El final de la Iglesia espectáculo - como así se le conoce a la institución de los curas en los foros laicistas – no llegó, para sorpresa de algunos, con la muerte de Juan Pablo. El sustituto de Wojtyła, a pesar de su carácter frío y distante, no entorpeció el efecto llamada en los “cuatro vientos” de Madrid. Hoy, dos años después, de aquel estruendo de masas en el feudo de Esperanza, se repite la misma historia pero con distinta sotana en la Copacabana de Brasil. Desde la crítica nos preguntamos: ¿qué explicación sociológica se esconde detrás del éxito de tales congregaciones?.
Si observamos las estadísticas y analizamos las curvas de la religiosidad, no daremos cuenta de que la pérdida de fe y la práctica religiosa son un hecho en el discurso de los bares. La modernidad y la ciencia han desplazado a la escolástica del pensamiento social pero, sin embargo, aún sigue muy vivo un reducto de la cultura medieval en el costumbrismo civil actual. Hoy, y en ello discrepo rotundamente con Comte – pensador francés y padre de la sociología –, la ciencia no ha conseguido satisfacer las teorías del asesino nietzscheriano. No lo ha conseguido, decía, porque la evolución de la razón ha transcurrido paralela con el discurso anacrónico de la fe.
La parafernalia de “las Jornadas Mundiales de la Juventud”, sirven a la Iglesia del XXI para ostentar su poder en medio de un mundo alienado por las superestructuras deformadas del marxismo. Un mundo, he dicho bien, de jóvenes en búsqueda continúa de la utopía. Utopía entendida como la manera romántica de abstracción ante una verdad real que duele y les resulta difícil escapar. El secreto de la Iglesia, o mejor dicho, el poder de convocatoria de tales macroeventos, no reside en el carisma del Papa. Ya han visto ustedes que da igual que el pontífice se llame Juan Pablo, Benedicto o Francisco. El éxito de la fórmula reside en la santidad vista desde los prismas de la utopía. Son el discurso y la interacción simbólica del acontecimiento los que envuelven al joven en un misticismo temporal que los aleja, por unos días, de sus culpas terrenales.
Erradicar el hambre en el mundo, ¿quién quiere el hambre para los semejantes? La “cultura del encuentro”, ¿quién defiende a cal y canto una cultura del desencuentro? La paz como instrumento para el diálogo, ¿quién defiende públicamente la violencia como instrumento para el consenso? Son, queridos lectores y lectoras, estas fórmulas del lenguaje, orquestadas por la iglesia, las que invitan a construir el mito de la Iglesia en un mundo moderno dominado por la ciencia. La conexión entre las sotanas y los jóvenes reside, precisamente en ese “pasar de puntillas” por los problemas ajenos con jarrones decorados con flores y terciopelo. Gracias a tales mensajes, la Iglesia y su líder – el Papa Pobre – consiguen que la utopía, o dicho de otro modo, la construcción de un mundo idílico en un limbo de paz y entendimiento sea el sueño dorado de cualquiera de nuestros hijos.

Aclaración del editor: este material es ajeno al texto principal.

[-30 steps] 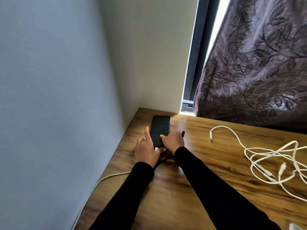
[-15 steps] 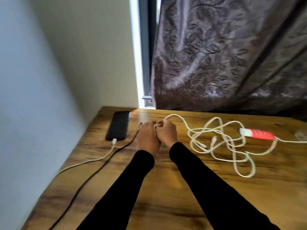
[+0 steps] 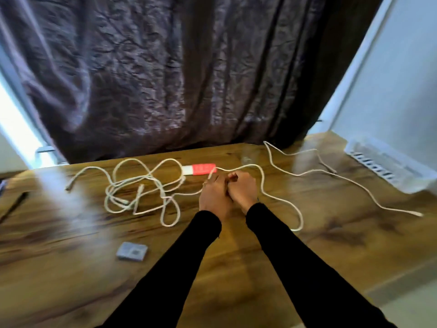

Llegados a este punto debemos reflexionar sobre las acciones y dejar para después el sabor ilustre de las palabras. Mientras el Papa habla de igualdad, en su institución priman los valores del machismo retrógrado del Medievo. ¿Por qué las mujeres no pueden ser “obispas”?. Mientras Paco habla y recuerda a Francisco, en el cuerno de África mueren cada día miles de niños con moscas en las barrigas por no poder ni probar las migajas de los ricos. Niños, que nacieron sin ninguna planificación familiar y en un nido no elegido. Pequeñas criaturas convencidas, eso sí, de que algún día su Dios - el mismo al que tanto ha aludido Francisco en su recorrido por Säo Paulo – ponga remedio al sentido ideológico de sus vidas.